At LA’s Best, my biggest concern was “when was play time?” I was able to simply be a kid.

At home, most weekends consisted of my brother and I watching television. When we were not in front of a screen, my stay-at-home dad would take us with him to hang out with his friends where they smoked cigarettes while chatting and my brother and I were bored out of our minds, waiting to go home. Occasionally, my mom took us to the park when she had a day off. I realize now that if it wasn’t for LA’s Best’s summer program, my summers would have either looked like this or my brother and I at home unsupervised.

In these programs, I was just me. I didn’t have to worry about my family’s issues. I didn’t have to worry about my parents’ finances or their relationship. I wasn’t in the front row, watching my parents’ stressors consume them. I wasn’t holding the sinking ship together. I didn’t have to worry. ... I was able to simply be a kid.

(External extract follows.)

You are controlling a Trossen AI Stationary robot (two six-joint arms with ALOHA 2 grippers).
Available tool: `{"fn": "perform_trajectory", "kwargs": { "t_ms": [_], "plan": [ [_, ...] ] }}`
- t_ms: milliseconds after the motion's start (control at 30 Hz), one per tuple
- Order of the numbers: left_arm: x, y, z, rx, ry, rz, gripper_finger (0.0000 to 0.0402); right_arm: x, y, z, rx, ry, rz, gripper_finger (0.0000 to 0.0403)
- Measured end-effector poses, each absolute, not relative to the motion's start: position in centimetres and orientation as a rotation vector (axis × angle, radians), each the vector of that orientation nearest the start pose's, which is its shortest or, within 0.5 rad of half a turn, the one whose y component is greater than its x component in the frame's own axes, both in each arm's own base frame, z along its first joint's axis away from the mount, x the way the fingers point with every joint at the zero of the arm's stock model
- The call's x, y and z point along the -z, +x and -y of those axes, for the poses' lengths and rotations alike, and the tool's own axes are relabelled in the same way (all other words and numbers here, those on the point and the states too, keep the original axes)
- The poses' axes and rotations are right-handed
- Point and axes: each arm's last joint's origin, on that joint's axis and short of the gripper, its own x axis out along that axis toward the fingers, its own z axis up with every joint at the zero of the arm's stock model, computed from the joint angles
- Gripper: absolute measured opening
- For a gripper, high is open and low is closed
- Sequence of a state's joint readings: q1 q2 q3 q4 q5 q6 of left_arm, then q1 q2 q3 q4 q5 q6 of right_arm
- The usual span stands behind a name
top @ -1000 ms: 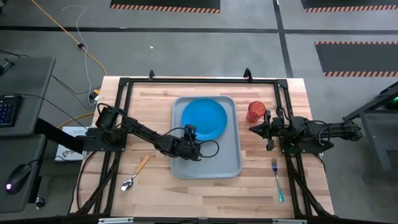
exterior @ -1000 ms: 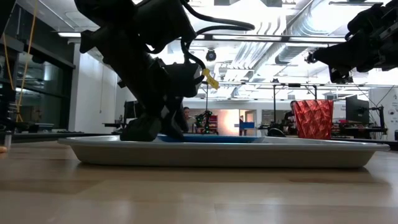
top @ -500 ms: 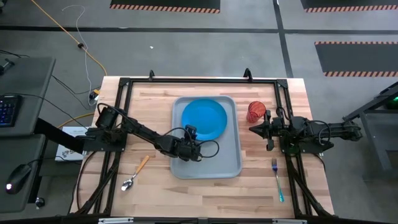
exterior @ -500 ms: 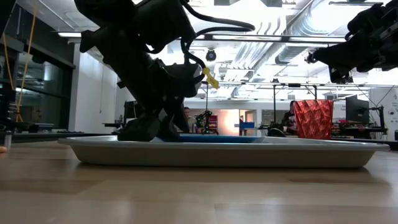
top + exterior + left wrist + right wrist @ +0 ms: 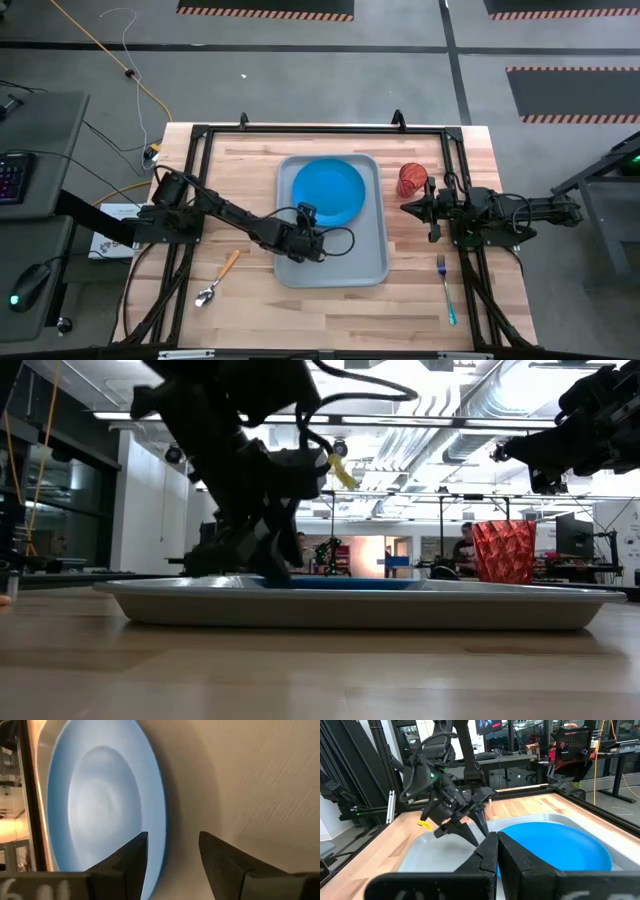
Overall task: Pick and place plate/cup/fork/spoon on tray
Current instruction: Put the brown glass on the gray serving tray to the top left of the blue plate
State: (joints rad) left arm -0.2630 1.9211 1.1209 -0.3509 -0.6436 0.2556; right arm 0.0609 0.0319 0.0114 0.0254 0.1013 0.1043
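I find the plate (image 5: 328, 191) seated flat on the tray (image 5: 368, 268), with my left end effector (image 5: 308, 218) low over the tray at the plate's near rim, fingers apart and holding nothing; my main concern is a finger catching that rim on withdrawal and tipping or dragging the plate. The left arm reaches in low and outstretched, angled down toward the tray. My right end effector (image 5: 408, 207) hangs just beside the cup (image 5: 412, 180), fingers together, while the fork (image 5: 446, 288) and spoon (image 5: 218, 277) lie on the bench (image 5: 250, 155) off the tray.
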Motion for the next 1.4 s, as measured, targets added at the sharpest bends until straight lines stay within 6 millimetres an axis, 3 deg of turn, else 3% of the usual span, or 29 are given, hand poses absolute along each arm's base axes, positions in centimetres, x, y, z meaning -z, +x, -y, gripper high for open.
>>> {"fn": "perform_trajectory", "kwargs": {
  "t_ms": [367,567,800,1100,1267,1400],
  "plan": [
    [-17.6,34.5,8.5,-0.276,0.734,-1.085,0.0168,-16.7,9.9,-0.3,0.04,0.104,0.0,0.0],
    [-21.7,32.2,7.9,-0.339,0.619,-1.045,0.0168,-16.5,10.1,-0.3,0.041,0.102,-0.025,0.0],
    [-26.3,28.7,7.2,-0.368,0.443,-0.876,0.0168,-16.4,10.2,-0.3,0.041,0.101,-0.04,0.0],
    [-27.0,23.3,5.0,-0.288,0.233,-0.506,0.0168,-16.4,10.2,-0.3,0.04,0.101,-0.04,0.0],
    [-27.6,21.5,2.5,-0.136,0.123,-0.227,0.0168,-16.3,10.2,-0.3,0.039,0.101,-0.044,0.0],
    [-27.5,20.9,0.2,-0.039,0.082,-0.114,0.0168,-16.3,10.2,-0.3,0.04,0.1,-0.053,0.0]
  ]
}}
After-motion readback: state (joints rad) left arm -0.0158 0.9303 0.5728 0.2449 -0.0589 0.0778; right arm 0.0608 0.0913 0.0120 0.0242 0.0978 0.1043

I’m thankful for my experience in LA’s Best. I was fortunate I wasn’t on a waiting list. An experience too many Vermont youth know all about. For every Vermont youth in an afterschool program, there is one who is on the waitlist. It’s disheartening to think of the kids who are in tough situations who don’t have the needed support system. Parenting is hard. Parenting is even harder when there is stress in your life. Oftentimes, parents need support like the kind of support that’s accessible through afterschool programs.

I probably wouldn’t be where I am today without LA’s Best. As a pretty shy and quiet child, I wouldn’t have developed the communication skills to cultivate loving relationships or develop other protective factors. I wouldn’t have excelled academically in K–12 and graduated as salutatorian of my high school. And I wouldn’t be attending a rigorous higher education institution.

My childhood would’ve been much darker without my experiences in the third space. Fortunately, LA’s Best was the light in the tunnel of darkness—my oasis from the stressors at home—helping to shape me into the person I am today and giving me a chance to succeed.